◆ What you should do
Only one stretch of the material below is wanted: everything from the line containing "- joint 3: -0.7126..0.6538" down to the line containing "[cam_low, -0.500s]", both ends included. Repeat it exactly and skip the pictures.

◆ Material for the task
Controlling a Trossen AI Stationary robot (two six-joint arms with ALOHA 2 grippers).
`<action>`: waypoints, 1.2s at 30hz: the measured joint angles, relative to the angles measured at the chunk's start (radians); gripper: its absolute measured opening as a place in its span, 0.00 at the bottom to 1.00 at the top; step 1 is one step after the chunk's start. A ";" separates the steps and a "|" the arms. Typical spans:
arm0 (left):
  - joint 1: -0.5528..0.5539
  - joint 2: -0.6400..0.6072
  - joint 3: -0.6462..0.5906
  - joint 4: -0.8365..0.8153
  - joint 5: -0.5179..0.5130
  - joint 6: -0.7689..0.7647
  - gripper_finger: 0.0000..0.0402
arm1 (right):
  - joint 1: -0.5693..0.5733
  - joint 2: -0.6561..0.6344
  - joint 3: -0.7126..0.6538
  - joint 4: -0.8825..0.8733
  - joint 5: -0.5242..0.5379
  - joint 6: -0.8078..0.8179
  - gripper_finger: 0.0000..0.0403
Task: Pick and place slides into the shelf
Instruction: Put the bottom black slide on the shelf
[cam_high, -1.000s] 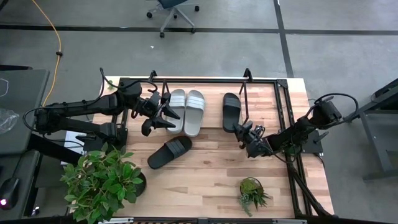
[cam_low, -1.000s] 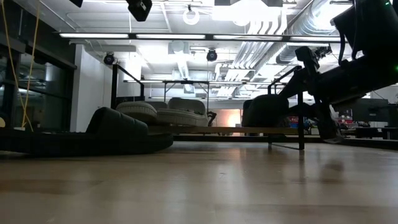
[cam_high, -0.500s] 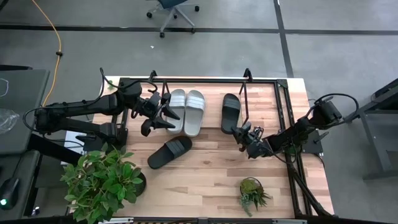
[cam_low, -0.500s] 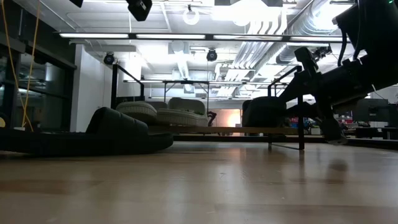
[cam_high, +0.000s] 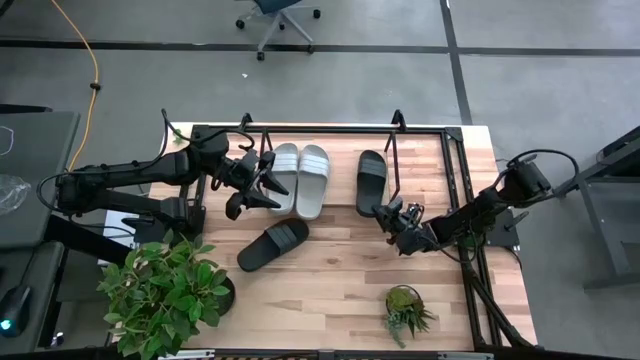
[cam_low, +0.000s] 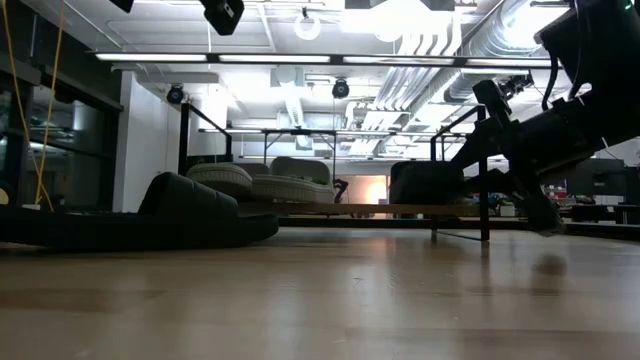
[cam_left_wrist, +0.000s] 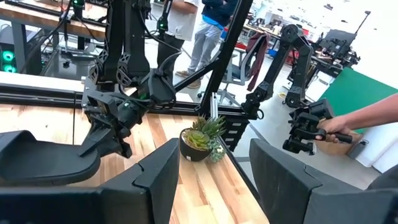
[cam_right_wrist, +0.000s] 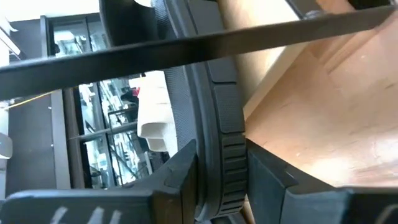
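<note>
The shelf (cam_high: 320, 128), black tubing over a wood base, stands along the table's far side. A light grey pair of slides (cam_high: 300, 180) lies in it, soles down. One black slide (cam_high: 371, 178) lies to their right in the shelf, and my right gripper (cam_high: 387, 213) is shut on its near end. The other black slide (cam_high: 273, 245) lies flat on the table in front of the shelf. My left gripper (cam_high: 262, 184) hovers open above the grey pair's left edge, nothing between its fingers (cam_left_wrist: 165, 180). My right gripper pinches the black slide's sole at its near end (cam_right_wrist: 219, 149) between its two fingers (cam_right_wrist: 180, 171). It comes from the table's near right, slanting a little downward. The slide lies along the shelf's depth, and its far part looks to rest on the shelf's wood base (cam_low: 350, 209).
A shelf upright (cam_high: 393, 160) stands right beside the held slide. A big leafy plant (cam_high: 165, 290) fills the near left corner and a small potted succulent (cam_high: 405, 308) sits at the near right. Bare wood lies between them. A person's hand (cam_left_wrist: 329, 127) shows beyond the table.
My right gripper's wrist has tipped a little, and its fingertips have swung toward the far left, closer onto the near end of the black slide in the shelf. The slides lie where they were.
</note>
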 joint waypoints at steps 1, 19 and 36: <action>0.000 0.000 0.000 0.000 0.000 0.000 0.46 | 0.000 -0.013 0.000 -0.018 0.000 0.000 0.25; 0.000 0.000 0.000 0.001 0.000 0.027 0.46 | -0.007 -0.330 0.000 -0.450 -0.089 0.000 0.29; 0.000 0.000 0.000 0.001 -0.004 0.027 0.46 | -0.014 -0.330 0.000 -0.456 -0.174 -0.019 0.41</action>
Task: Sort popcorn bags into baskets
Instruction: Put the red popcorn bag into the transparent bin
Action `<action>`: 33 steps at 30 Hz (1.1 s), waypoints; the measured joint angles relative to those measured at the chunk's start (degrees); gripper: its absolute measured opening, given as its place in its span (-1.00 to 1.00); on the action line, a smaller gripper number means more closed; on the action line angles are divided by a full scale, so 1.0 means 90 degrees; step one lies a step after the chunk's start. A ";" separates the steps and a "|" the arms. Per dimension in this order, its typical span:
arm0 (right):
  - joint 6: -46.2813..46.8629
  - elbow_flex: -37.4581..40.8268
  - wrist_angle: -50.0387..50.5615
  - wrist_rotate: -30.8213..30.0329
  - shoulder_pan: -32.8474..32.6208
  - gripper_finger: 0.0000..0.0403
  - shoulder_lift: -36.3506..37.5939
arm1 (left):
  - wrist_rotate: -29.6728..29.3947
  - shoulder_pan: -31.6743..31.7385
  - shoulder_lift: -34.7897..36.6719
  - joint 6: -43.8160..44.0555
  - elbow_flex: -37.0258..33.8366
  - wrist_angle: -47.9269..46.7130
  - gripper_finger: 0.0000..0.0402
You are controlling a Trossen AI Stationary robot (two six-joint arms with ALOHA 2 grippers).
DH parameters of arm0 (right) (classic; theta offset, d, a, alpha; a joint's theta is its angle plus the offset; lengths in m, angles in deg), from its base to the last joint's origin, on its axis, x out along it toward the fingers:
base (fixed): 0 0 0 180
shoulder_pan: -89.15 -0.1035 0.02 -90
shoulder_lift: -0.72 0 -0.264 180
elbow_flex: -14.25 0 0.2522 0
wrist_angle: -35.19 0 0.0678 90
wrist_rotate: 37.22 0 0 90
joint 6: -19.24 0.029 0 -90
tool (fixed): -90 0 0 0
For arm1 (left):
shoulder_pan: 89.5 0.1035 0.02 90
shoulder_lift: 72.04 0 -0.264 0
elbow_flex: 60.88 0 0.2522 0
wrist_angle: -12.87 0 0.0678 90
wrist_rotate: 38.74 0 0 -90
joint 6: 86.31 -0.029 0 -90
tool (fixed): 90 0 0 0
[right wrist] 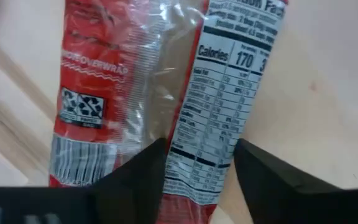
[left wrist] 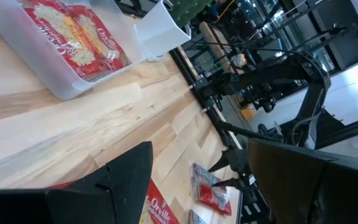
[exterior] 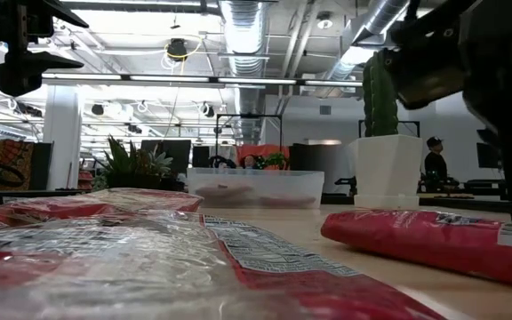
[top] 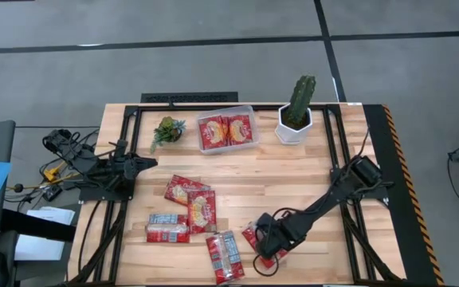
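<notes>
- Fingers of the right pincer (right wrist: 194, 163) spread apart, straddling the end of a red bag (right wrist: 185, 93) flat on the desk (top: 293, 171), not yet squeezing it.
- Bags lie loose nearby (top: 190, 209); two sit in the tub (top: 226, 129) at the far edge.
- Left pincer (left wrist: 194, 180) waits, open and empty, at the desk's left.

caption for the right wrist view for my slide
Right claw, open, straddling the edge of a red popcorn bag lying nutrition-label up on the wooden table.
</notes>
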 joint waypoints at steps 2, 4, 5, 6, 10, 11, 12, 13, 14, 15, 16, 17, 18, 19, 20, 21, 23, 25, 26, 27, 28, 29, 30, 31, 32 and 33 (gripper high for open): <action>-0.0117 -0.0001 -0.0045 0.0112 0.0073 -0.21 -0.0015 | 0.0001 0.0000 0.0000 0.0013 0.0001 -0.0025 0.24; -0.0222 -0.0001 -0.0050 0.0146 0.0150 -0.48 -0.0023 | 0.0000 0.0000 0.0000 0.0060 -0.0001 -0.0068 0.24; -0.0267 0.0003 -0.0028 0.0152 0.0203 -0.62 -0.0023 | 0.0000 0.0002 0.0000 0.0097 0.0001 -0.0079 0.24; -0.0345 0.0003 0.0009 0.0179 0.0250 -0.77 -0.0012 | -0.0002 0.0000 0.0000 0.0120 0.0001 -0.0092 0.24; -0.0809 0.0019 0.0086 0.0230 0.0526 -0.93 0.0058 | -0.0002 0.0002 0.0000 0.0131 0.0001 -0.0093 0.24; -0.0950 0.0026 0.0135 0.0268 0.0600 -0.94 0.0104 | -0.0002 0.0000 0.0000 0.0131 0.0000 -0.0093 0.24; -0.1135 0.0028 0.0135 0.0286 0.0671 -0.96 0.0151 | -0.0003 0.0000 0.0000 0.0133 0.0001 -0.0093 0.24; -0.1302 0.0028 0.0115 0.0278 0.0743 -0.97 0.0191 | -0.0005 0.0002 0.0000 0.0133 0.0001 -0.0093 0.24; -0.1417 0.0029 0.0151 0.0280 0.0823 -0.97 0.0253 | -0.0002 0.0001 0.0000 0.0134 0.0001 -0.0093 0.24; -0.1530 0.0037 0.0204 0.0281 0.0908 -0.97 0.0337 | -0.0002 -0.0001 0.0000 0.0144 0.0000 -0.0093 0.24; -0.1652 0.0037 0.0230 0.0277 0.1002 -0.97 0.0436 | -0.0005 0.0001 0.0000 0.0169 0.0001 -0.0093 0.24; -0.1764 0.0036 0.0245 0.0272 0.1102 -0.98 0.0544 | -0.0005 0.0002 0.0000 0.0174 0.0001 -0.0093 0.24; -0.1871 0.0033 0.0264 0.0256 0.1200 -0.98 0.0646 | -0.0003 0.0002 0.0000 0.0177 -0.0001 -0.0093 0.24; -0.1977 0.0033 0.0300 0.0194 0.1299 -0.98 0.0745 | -0.0005 -0.0001 0.0000 0.0177 0.0001 -0.0093 0.24; -0.2088 0.0033 0.0319 0.0156 0.1410 -0.98 0.0844 | -0.0006 0.0002 0.0000 0.0177 -0.0001 -0.0093 0.24; -0.2198 0.0033 0.0334 0.0123 0.1523 -0.98 0.0952 | -0.0005 0.0002 0.0000 0.0177 0.0001 -0.0099 0.24; -0.2440 0.0033 0.0345 0.0098 0.1773 -0.98 0.1150 | -0.0007 0.0002 0.0000 0.0177 0.0001 -0.0118 0.24; -0.2680 0.0030 0.0396 0.0080 0.2005 -0.98 0.1302 | -0.0007 -0.0001 0.0000 0.0153 -0.0001 -0.0118 0.24; -0.2766 0.0030 0.0466 0.0067 0.2108 -0.99 0.1370 | -0.0010 0.0001 0.0000 0.0146 0.0001 -0.0118 0.24; -0.2853 0.0030 0.0526 0.0062 0.2204 -0.99 0.1431 | -0.0012 0.0002 0.0000 0.0141 0.0001 -0.0118 0.24; -0.2945 0.0029 0.0549 0.0063 0.2285 -0.99 0.1474 | -0.0015 -0.0001 0.0000 0.0132 0.0001 -0.0118 0.24; -0.3082 0.0025 0.0565 0.0064 0.2359 -0.98 0.1507 | -0.0015 0.0000 0.0000 0.0109 0.0001 -0.0118 0.24; -0.3224 0.0025 0.0586 0.0090 0.2413 -0.97 0.1527 | -0.0014 0.0000 0.0000 0.0071 0.0000 -0.0118 0.24; -0.3311 0.0025 0.0625 0.0117 0.2454 -0.93 0.1529 | -0.0014 0.0001 0.0000 0.0054 0.0001 -0.0118 0.24; -0.3386 0.0025 0.0654 0.0182 0.2494 -0.87 0.1531 | -0.0013 0.0002 0.0000 0.0008 -0.0002 -0.0118 0.24; -0.3486 0.0025 0.0672 0.0247 0.2528 -0.79 0.1531 | -0.0012 0.0001 0.0000 -0.0030 0.0001 -0.0118 0.24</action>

◆ Response to the task
  - joint 3: -0.7126..0.6538
  - joint 4: -0.8825..0.8733
  - joint 5: -0.5242..0.5379
  - joint 6: -0.8078..0.8179
  - gripper_finger: 0.0000..0.0403
Task: Pick and place slides into the shelf
Instruction: Put the bottom black slide on the shelf
[cam_high, -1.000s] 
[cam_low, -1.000s] 
[cam_high, -0.500s] 
[cam_low, -0.500s] 

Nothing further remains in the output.